Having redefined the bio- Bolton and Gillett then move on to the psychosocial. I have space to pick out just one of their arguments. The amount of agency we have impacts directly on our health. Michael Marmot holds that ‘it is not simply position in the hierarchy that accounts for worse health among individuals of lower status … but what position in the hierarchy means for what one can do in a given society: the degree of autonomy and social participation.’ To exercise agency, we require recognition of our right to do so. This is why intersubjectivity is so important. We need others to ratify our experience. Our biology is intimately involved in this process. We do this by regulating one another’s heart rate, blood pressure and cortisol levels. Where the individual is denied agency, illness becomes more likely. The key point is that modern biology, informed by genetics and neuroscience effectively breaks down previous categories of biological, psychological, environmental and the social.

I have barely scratched the surface of this very rich book. Its four crisp chapters contain a model of cross disciplinary research and dialogue and will be of interest to anyone interested in what a modern version of the BPSM might look like.
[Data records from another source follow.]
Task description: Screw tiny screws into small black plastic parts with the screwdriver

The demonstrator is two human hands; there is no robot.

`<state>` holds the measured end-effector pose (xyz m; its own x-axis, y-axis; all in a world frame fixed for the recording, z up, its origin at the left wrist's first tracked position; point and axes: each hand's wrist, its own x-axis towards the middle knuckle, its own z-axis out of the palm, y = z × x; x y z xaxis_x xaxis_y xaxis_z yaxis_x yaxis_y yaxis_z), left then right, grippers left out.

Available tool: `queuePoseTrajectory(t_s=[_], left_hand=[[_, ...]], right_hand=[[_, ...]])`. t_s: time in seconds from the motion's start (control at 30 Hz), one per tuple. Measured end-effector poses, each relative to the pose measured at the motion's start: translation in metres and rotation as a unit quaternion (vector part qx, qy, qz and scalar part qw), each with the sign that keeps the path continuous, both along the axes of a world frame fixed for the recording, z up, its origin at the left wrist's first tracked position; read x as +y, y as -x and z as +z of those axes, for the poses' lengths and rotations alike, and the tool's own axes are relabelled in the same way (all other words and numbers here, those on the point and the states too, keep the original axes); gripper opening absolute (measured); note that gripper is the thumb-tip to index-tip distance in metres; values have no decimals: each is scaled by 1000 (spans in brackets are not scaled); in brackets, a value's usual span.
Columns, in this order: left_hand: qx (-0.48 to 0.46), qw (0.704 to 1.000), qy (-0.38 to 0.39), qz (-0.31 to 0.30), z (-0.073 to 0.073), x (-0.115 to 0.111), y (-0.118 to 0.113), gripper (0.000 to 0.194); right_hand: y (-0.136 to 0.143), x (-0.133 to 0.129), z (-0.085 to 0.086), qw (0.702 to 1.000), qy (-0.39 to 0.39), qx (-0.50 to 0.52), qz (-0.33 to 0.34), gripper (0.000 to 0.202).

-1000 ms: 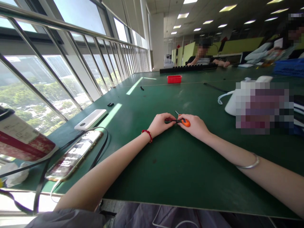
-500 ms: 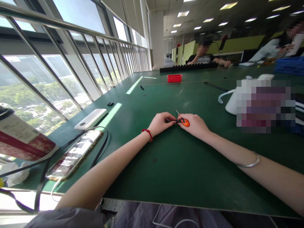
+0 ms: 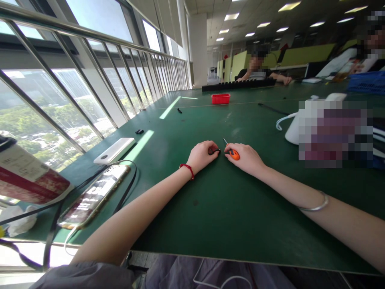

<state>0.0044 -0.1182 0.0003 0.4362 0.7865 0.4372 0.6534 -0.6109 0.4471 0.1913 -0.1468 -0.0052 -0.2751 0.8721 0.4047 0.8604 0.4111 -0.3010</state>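
Observation:
Over the middle of the green table [image 3: 192, 224], my left hand [image 3: 202, 155] pinches a small black part [image 3: 214, 151]; most of it is hidden by the fingers, so its kind does not show. Just to the right, my right hand [image 3: 245, 157] is closed round a screwdriver [image 3: 234, 154] with an orange and black handle. Its thin metal shaft points away and slightly left, past the fingers. A narrow gap separates the two hands, and the shaft is apart from the black part.
At left lie a phone [image 3: 94, 196], a white power bank [image 3: 114, 151], a black strap and a paper cup [image 3: 30, 172]. Ahead stands a red tray [image 3: 220, 98] before a long black rack [image 3: 239, 84]. A white container [image 3: 293, 128] stands at right. Two people sit beyond.
My left hand has drawn slightly left with the black part, opening a gap between the hands. My right hand keeps the screwdriver in nearly the same place.

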Motion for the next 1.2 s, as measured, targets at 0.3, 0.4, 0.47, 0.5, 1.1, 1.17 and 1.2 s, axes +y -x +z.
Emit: queuePoseTrajectory(t_s=[0.3, 0.4, 0.47, 0.5, 1.1, 1.17, 1.2], left_hand=[[-40, 995, 58, -73, 1, -3, 0, 23], [-5, 999, -6, -54, 1, -1, 1, 21], [22, 998, -38, -46, 1, 0, 1, 20], [33, 997, -45, -45, 1, 0, 1, 20], [52, 997, -50, 3, 3, 0, 2, 12], [69, 996, -59, 9, 4, -2, 1, 12], [75, 995, -61, 7, 4, -2, 1, 12]], right_hand=[[-1, 2, -1, 1000, 2, -30, 10, 14], [0, 0, 1, 999, 4, -33, 12, 16], [0, -1, 2, 999, 5, -35, 14, 16], [0, -1, 2, 999, 6, -36, 14, 16], [6, -12, 8, 973, -88, 214, -17, 18], [8, -17, 12, 960, -136, 245, -11, 10], [8, -19, 13, 955, -157, 252, -9, 9]])
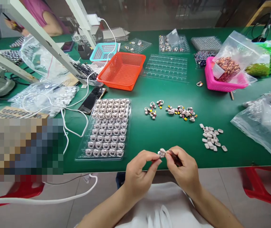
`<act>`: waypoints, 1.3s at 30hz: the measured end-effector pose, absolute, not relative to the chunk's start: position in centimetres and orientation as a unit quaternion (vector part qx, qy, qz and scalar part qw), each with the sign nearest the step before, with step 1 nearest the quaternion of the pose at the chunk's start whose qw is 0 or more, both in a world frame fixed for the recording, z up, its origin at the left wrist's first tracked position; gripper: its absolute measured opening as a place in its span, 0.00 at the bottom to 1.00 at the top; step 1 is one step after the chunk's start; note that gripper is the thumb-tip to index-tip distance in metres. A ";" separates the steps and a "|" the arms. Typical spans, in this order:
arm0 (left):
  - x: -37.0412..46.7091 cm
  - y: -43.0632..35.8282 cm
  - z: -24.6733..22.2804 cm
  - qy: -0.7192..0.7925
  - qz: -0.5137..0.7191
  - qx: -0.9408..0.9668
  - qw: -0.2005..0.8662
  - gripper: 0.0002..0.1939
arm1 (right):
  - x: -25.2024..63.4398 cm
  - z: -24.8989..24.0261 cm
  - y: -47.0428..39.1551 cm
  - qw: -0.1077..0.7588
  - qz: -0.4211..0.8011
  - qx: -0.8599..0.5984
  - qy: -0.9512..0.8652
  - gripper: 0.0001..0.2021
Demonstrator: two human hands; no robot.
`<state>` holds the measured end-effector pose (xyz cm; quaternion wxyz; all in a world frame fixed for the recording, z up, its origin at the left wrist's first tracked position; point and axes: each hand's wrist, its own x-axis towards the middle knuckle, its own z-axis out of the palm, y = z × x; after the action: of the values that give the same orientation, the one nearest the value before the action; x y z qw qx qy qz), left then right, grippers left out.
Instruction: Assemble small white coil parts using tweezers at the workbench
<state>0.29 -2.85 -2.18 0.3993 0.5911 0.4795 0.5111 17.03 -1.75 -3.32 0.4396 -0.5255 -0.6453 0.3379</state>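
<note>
A small white and silvery part (161,153) is held between both hands at the table's front edge. My left hand (142,171) pinches its left side with thumb and index finger. My right hand (183,169) pinches its right side; a dark brown thing (174,157), too unclear to name, shows under its fingers. Beyond the hands lie small wired assemblies with yellow tabs (183,113) and a smaller group of them (152,110). Loose whitish caps (210,138) lie to the right. On the left stands a clear tray (106,128) filled with rows of rounded pale parts.
An orange basket (123,71), a blue basket (104,51), a pink basket (225,83) with bagged coppery parts and an unfilled clear tray (166,68) stand farther back. A phone (92,100) and white cables lie left. Plastic bags (266,123) lie right. Another person's arm (51,23) shows back left.
</note>
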 end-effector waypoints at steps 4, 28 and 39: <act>0.8 -3.5 -1.8 0.498 0.463 0.455 0.575 0.03 | 17.3 -3.5 -1.6 0.484 0.377 -0.491 -0.619 0.05; -0.1 -1.8 -2.5 0.449 0.447 0.403 0.660 0.06 | 18.2 -3.1 -0.9 0.442 0.357 -0.364 -0.738 0.16; -1.4 -0.4 -1.0 0.483 0.406 0.508 0.587 0.06 | 18.3 -2.0 -0.5 0.337 0.483 -0.454 -0.669 0.05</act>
<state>-1.37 -0.43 -0.96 0.5866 0.5079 0.4827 0.4062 18.32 -0.53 -2.01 0.3369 -0.4544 -0.6686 0.4828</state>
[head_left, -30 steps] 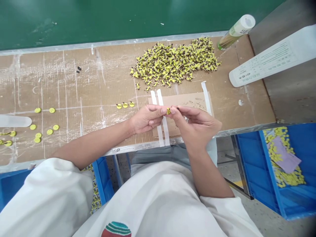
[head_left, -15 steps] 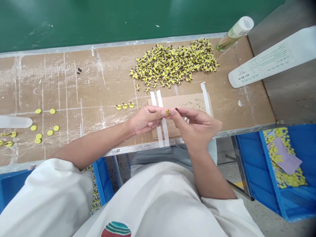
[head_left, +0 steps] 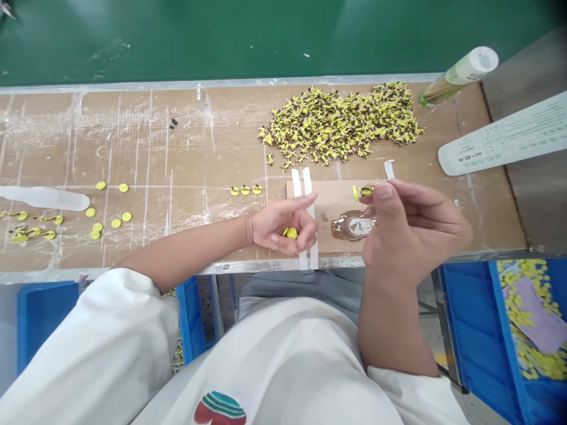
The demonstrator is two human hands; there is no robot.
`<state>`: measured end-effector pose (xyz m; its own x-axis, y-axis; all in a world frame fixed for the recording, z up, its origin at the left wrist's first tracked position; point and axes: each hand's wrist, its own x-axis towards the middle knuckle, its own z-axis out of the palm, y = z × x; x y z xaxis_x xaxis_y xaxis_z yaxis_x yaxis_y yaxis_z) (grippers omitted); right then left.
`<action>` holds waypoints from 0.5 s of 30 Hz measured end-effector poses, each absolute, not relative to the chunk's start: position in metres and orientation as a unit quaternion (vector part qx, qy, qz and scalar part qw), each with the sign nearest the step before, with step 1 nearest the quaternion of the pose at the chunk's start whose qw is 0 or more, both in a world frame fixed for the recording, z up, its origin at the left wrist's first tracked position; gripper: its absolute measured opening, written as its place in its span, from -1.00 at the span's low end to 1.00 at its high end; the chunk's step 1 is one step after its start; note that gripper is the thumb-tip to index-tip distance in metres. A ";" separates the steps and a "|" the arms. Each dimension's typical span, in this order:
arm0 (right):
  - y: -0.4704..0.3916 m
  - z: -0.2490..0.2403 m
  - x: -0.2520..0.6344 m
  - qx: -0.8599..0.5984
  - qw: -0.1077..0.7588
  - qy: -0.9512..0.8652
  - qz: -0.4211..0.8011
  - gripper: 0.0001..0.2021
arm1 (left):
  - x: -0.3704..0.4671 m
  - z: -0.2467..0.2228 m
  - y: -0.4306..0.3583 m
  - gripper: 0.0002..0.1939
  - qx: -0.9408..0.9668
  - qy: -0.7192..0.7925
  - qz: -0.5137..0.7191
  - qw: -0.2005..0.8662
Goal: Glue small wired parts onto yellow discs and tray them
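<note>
My left hand [head_left: 286, 224] is cupped palm up, fingers curled round several yellow discs [head_left: 290, 233], thumb stretched out. Between thumb and forefinger of my right hand [head_left: 407, 227] is a small yellow and black figure [head_left: 365, 191] with a yellow disc at its left end. Below it, a wet brown patch of clear liquid [head_left: 345, 225] lies on a taped cardboard piece [head_left: 339, 245]. A large pile of small yellow and dark figures [head_left: 341, 121] lies behind my hands. Three yellow discs with dark tops [head_left: 245, 190] stand in a row left of the cardboard.
Loose yellow discs [head_left: 116, 223] and a translucent white strip-like object [head_left: 66, 199] lie at the left. A clear tube of sticks [head_left: 458, 74] and a white printed bottle [head_left: 500, 141] are at the right. Blue bins [head_left: 476, 319] sit below the table edge.
My hands have moved apart. My right hand has gone right with the small figure, uncovering the wet patch; my left hand has turned palm up, showing the discs. The view has shifted.
</note>
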<state>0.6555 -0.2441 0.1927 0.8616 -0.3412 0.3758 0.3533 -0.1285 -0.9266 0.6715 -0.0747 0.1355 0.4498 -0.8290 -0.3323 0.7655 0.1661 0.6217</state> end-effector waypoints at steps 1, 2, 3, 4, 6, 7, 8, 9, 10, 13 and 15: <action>-0.242 0.192 0.658 -0.727 0.638 -0.023 -0.253 -0.86 | 0.672 0.135 -0.072 -0.22 0.387 -0.066 -0.559 0.731; -0.238 0.190 0.662 -0.757 0.608 -0.050 -0.235 -0.86 | 0.672 0.136 -0.070 -0.26 0.387 -0.097 -0.598 0.695; -0.233 0.185 0.665 -0.787 0.571 -0.084 -0.217 -0.87 | 0.673 0.137 -0.069 -0.29 0.378 -0.132 -0.638 0.658; -0.228 0.179 0.668 -0.815 0.529 -0.122 -0.202 -0.88 | 0.673 0.138 -0.068 -0.31 0.363 -0.168 -0.674 0.622; -0.215 0.162 0.675 -0.854 0.447 -0.195 -0.183 -0.88 | 0.673 0.142 -0.067 -0.35 0.332 -0.222 -0.720 0.568; -0.208 0.153 0.679 -0.864 0.415 -0.221 -0.181 -0.86 | 0.672 0.143 -0.066 -0.37 0.321 -0.237 -0.731 0.554; -0.202 0.145 0.682 -0.870 0.393 -0.239 -0.179 -0.83 | 0.672 0.145 -0.066 -0.38 0.313 -0.248 -0.737 0.546; -0.197 0.137 0.685 -0.874 0.378 -0.252 -0.173 -0.79 | 0.671 0.146 -0.067 -0.39 0.303 -0.259 -0.742 0.539; -0.193 0.130 0.687 -0.877 0.366 -0.263 -0.166 -0.76 | 0.670 0.146 -0.067 -0.39 0.293 -0.272 -0.749 0.528; -0.187 0.117 0.691 -0.877 0.338 -0.298 -0.165 -0.74 | 0.668 0.145 -0.068 -0.38 0.281 -0.306 -0.760 0.500; -0.187 0.114 0.693 -0.875 0.333 -0.307 -0.171 -0.75 | 0.667 0.143 -0.068 -0.38 0.291 -0.312 -0.753 0.502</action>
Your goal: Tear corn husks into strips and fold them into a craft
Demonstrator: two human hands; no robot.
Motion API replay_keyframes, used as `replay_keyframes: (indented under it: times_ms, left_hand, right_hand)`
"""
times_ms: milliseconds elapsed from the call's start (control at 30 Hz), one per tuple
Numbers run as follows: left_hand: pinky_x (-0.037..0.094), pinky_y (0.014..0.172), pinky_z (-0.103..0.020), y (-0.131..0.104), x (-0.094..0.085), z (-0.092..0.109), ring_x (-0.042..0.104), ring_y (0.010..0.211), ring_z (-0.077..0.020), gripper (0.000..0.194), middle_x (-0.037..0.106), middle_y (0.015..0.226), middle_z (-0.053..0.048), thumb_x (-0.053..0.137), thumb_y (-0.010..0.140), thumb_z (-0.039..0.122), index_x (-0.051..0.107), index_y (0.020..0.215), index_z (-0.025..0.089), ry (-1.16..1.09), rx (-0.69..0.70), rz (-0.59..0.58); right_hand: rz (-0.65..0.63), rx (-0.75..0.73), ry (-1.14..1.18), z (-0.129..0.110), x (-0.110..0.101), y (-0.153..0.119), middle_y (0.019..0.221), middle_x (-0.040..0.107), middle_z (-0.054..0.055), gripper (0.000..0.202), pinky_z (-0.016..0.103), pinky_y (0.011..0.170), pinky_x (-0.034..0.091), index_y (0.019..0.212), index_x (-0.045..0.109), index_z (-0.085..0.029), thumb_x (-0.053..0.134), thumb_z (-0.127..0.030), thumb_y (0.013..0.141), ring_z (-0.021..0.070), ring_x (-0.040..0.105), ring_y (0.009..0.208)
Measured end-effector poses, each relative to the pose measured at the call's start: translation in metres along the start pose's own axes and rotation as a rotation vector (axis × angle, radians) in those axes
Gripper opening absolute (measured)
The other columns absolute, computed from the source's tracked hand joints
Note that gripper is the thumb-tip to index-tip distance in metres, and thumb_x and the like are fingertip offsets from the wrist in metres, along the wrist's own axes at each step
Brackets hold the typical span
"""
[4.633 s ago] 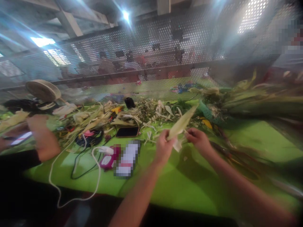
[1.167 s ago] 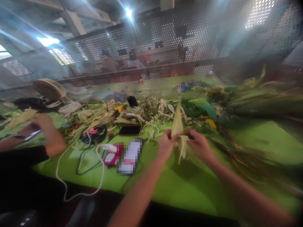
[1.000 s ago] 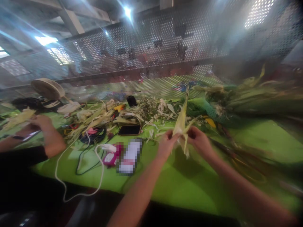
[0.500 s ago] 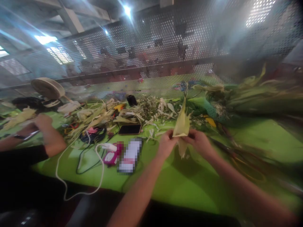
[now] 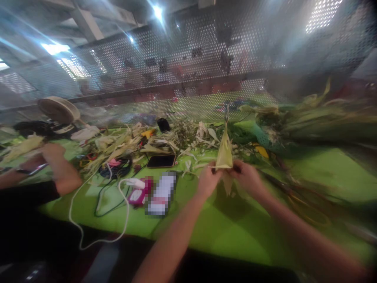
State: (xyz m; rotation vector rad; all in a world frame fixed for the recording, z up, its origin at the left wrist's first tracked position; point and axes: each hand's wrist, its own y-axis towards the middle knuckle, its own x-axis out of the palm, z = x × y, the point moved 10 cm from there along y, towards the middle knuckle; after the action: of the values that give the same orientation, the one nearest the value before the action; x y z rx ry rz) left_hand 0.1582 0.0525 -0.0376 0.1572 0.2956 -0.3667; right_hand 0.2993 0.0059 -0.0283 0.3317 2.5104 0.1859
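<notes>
And gripping the husk (image 5: 224, 153) above the table (image 5: 188, 232), with left hand (image 5: 208, 179) pinched shut on one lower corner, with right hand (image 5: 249, 177) curled closed at the other! Pointing narrow tip up and away, towards the perforated screen (image 5: 176, 67), with long axis near upright, broad end down at the fingers. Down to bright green below, strewn with pale scraps (image 5: 132, 143) towards the screen, with phones (image 5: 161, 161) to the left. Over to the fan (image 5: 57, 110) at far left, then up to a glaring lamp (image 5: 158, 12) overhead!
</notes>
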Motion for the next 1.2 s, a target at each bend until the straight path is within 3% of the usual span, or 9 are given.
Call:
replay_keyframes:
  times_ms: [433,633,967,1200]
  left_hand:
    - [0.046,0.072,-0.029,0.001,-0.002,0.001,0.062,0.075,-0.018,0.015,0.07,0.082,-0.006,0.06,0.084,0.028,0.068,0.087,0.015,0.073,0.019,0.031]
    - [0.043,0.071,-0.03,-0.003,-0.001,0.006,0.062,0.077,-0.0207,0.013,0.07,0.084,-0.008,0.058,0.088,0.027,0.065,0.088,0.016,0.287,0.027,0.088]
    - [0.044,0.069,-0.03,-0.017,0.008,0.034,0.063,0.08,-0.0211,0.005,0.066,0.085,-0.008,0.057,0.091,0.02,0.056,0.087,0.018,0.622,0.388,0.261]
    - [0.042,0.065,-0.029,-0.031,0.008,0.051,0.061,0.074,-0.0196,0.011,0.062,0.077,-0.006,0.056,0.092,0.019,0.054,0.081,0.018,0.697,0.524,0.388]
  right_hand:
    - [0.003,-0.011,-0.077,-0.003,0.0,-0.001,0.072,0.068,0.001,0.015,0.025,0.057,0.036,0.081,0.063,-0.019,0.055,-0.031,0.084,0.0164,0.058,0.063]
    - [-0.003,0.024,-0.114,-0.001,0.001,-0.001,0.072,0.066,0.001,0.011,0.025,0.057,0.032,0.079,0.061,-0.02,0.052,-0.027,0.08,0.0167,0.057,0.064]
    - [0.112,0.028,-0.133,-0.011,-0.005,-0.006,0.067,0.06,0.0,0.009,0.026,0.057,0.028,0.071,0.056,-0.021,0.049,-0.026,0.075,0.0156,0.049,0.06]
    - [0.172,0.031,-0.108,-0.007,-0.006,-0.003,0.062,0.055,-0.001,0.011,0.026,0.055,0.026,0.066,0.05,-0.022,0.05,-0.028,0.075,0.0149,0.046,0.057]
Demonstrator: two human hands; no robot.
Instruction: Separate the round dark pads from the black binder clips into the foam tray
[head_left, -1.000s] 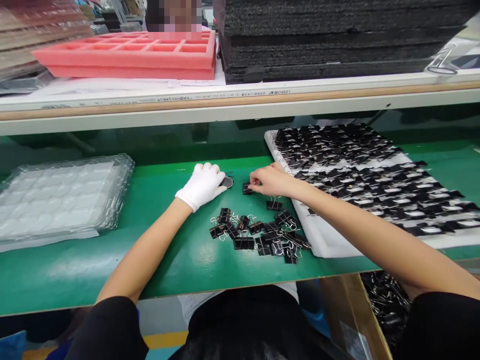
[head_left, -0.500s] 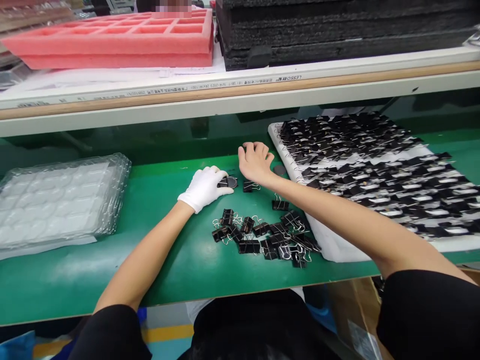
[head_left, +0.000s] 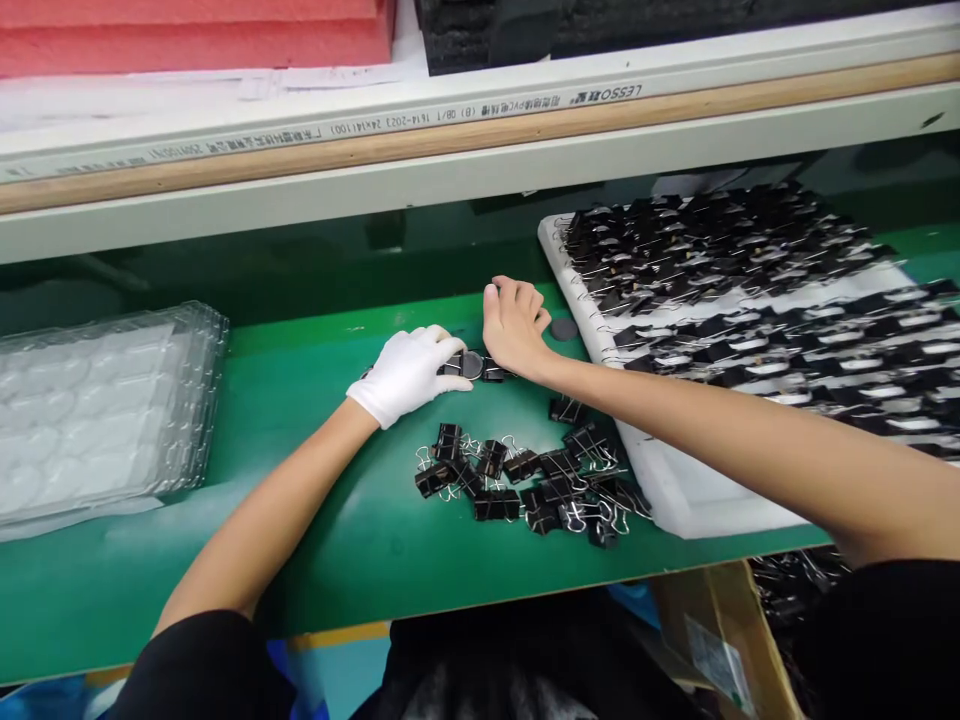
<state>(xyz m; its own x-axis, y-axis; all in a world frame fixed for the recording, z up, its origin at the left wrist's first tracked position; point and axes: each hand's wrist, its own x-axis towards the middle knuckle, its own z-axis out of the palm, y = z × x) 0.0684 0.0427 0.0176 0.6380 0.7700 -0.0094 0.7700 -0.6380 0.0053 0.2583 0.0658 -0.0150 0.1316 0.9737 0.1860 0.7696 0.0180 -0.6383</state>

And what’s more, thanks to the Wellcome Trust, the whole book can be downloaded free of charge.

Neil Vickers is professor of English Literature and the Health Humanities at King’s College London.

Declaration of interest: I am writing a book with Derek Bolton, one of the authors of the book mentioned in this review. The book is about the impact of major illness on our membership of groups.

[1] Engel GL. The need for a new medical model: a challenge for biomedicine. Science 1977; 196: 129–36.